If it's 111 weeks that's a ripping payout.


----------



## wide eyed and legless (24/6/15)

grott said:


> SA sadly has the highest unemployment in the country and with Leigh Creek and the power station at Pt Augusta to close things look very bleak. I recommend we all go back to school and learn Chinese.


Difficult language to learn Chinese, after living there for 5 years all I could manage was, Hello, Goodbye, I love you, I love you too, and Bend over.


----------



## KevinR (24/6/15)

Yep, Newcastle today on the news big layoffs at Forgacs shipyaard with the navys air warwfare destroyers coming to a close.
The next contract was to be subs. Abbot wants them built in Japan, the Australian people (your taxes) are even paying Japan to build new workshops to build them in.
tony abbot has created more jobs than any other ,pitty they are all in Asia. Go figger


----------



## Bribie G (24/6/15)

Don't worry. Sweaty Joe will get you a good job so you can buy a house. 

Looks like Adani has just ditched the Carmichael coal mine in the Galilee Basin, so there's a few hundred engineering staff without work this morning.


----------



## fraser_john (24/6/15)

I'm in Information Technology industry in Geelong, no redundancies, but actually hiring!


----------



## djgilmore (24/6/15)

I'm in automotive and with all 3 manufacturers finishing up in 2017 there are redundancies everywhere. Our company let about 30 people go last week. Definitely tough times in this industry.


----------



## seamad (24/6/15)

At least the flag makers are busy


----------



## Robbo2234 (24/6/15)

About 4 years ago I got retrenched after 7ish years after talking a few B.s jobs I have finaly found one I am comfortable in...


----------



## Liam_snorkel (24/6/15)

Bribie G said:


> Looks like Adani has just ditched the Carmichael coal mine in the Galilee Basin


because Adani can't get finance for the project, good.

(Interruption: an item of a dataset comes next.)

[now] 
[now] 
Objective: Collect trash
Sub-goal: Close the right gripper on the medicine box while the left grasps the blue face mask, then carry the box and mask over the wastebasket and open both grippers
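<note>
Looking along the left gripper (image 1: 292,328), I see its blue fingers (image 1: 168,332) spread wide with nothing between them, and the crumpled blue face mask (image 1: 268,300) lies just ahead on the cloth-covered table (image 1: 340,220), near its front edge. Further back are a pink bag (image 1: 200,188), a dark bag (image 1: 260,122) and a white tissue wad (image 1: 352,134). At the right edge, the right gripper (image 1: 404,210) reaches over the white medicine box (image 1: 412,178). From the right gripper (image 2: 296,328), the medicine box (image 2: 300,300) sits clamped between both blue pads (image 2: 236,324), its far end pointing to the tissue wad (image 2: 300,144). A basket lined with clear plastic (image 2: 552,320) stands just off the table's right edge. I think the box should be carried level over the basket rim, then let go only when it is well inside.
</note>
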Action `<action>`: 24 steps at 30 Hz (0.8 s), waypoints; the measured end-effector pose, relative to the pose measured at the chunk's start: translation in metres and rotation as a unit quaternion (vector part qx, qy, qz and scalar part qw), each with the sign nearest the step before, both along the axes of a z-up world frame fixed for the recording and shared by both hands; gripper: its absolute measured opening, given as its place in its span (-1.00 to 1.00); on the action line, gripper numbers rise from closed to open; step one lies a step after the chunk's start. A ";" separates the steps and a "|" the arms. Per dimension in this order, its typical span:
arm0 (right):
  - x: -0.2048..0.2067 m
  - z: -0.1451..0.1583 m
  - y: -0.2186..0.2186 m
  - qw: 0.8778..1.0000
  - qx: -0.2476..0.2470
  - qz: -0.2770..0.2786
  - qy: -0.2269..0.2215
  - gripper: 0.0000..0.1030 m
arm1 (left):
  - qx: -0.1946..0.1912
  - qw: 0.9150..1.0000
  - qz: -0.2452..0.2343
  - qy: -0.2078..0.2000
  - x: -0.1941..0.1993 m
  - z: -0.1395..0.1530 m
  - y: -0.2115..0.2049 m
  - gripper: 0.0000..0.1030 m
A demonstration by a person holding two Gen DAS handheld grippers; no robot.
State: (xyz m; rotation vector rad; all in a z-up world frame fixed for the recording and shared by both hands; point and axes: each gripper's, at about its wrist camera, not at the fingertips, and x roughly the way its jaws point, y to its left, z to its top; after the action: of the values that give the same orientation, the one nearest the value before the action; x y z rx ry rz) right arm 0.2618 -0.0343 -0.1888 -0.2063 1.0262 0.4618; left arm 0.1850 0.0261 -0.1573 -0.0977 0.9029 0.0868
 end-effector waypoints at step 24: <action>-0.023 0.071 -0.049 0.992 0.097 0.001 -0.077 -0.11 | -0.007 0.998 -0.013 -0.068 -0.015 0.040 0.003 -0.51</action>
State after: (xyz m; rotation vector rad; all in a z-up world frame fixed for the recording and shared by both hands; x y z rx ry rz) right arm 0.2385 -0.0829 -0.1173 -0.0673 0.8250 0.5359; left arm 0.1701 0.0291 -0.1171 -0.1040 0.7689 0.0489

http://www.smh.com.au/federal-politics/political-news/galilee-basin-three-more-banks-rule-out-financing-coal-projects-20150408-1mgvu0.html
http://www.heraldsun.com.au/business/breaking-news/traditional-owners-of-carmichael-optimistic-banks-will-baulk-at-financing/story-fnn9c0hb-1227400501763


Sucks for the engineers working on it. Not a problem for my area of engineering though


----------



## Camo6 (24/6/15)

Yep. Commercial electrotechnology industry is a bit slow atm and big mobs are undercutting tenders to keep their own staff on and this has a flow on effect to the smaller companies. Good thing I'm an apprentice and cheap labour. Hopefully industry picks up before my time finishes though.


----------



## wide eyed and legless (24/6/15)

I agree with Liam, new coal projects should be mothballed until a more efficient and clean coal technology becomes more advanced, refusing finance for such projects may create more research into how best to utilise coal.
We should be creating jobs in the technology of power generation across the board.


----------



## Liam_snorkel (24/6/15)

either way it's certainly not a growth industry, China has just reached peak coal demand for electricity production. Renewables are already competitive with new coal (ie new coal power stations), it's really a question of whether existing mines can supply the industry during the transition phase.


----------



## BrutusB (24/6/15)

Big restructures happening in one particularly large insurance company at the moment. About to find out my fate!


----------



## Dazzbrew (24/6/15)

Just got given my four weeks notice as a kitchen designer estimator, been there 13yrs. Ive known it was going to close for a few weeks but only given my date today. Had to go to office of head company which shares two directors of our company but told that a decision has to made as to whether we are considered a small business (3 staff) or part of a group. If we are deemed part of a group I get 12 weeks pay if we are a small business I am not entitled to anything!


----------



## Dazzbrew (24/6/15)

Except for anual leave and long service leave


----------



## TheWiggman (24/6/15)

wide eyed and legless said:


> I agree with Liam, new coal projects should be mothballed until a more efficient and clean coal technology becomes more advanced, refusing finance for such projects may create more research into how best to utilise coal.
> We should be creating jobs in the technology of power generation across the board.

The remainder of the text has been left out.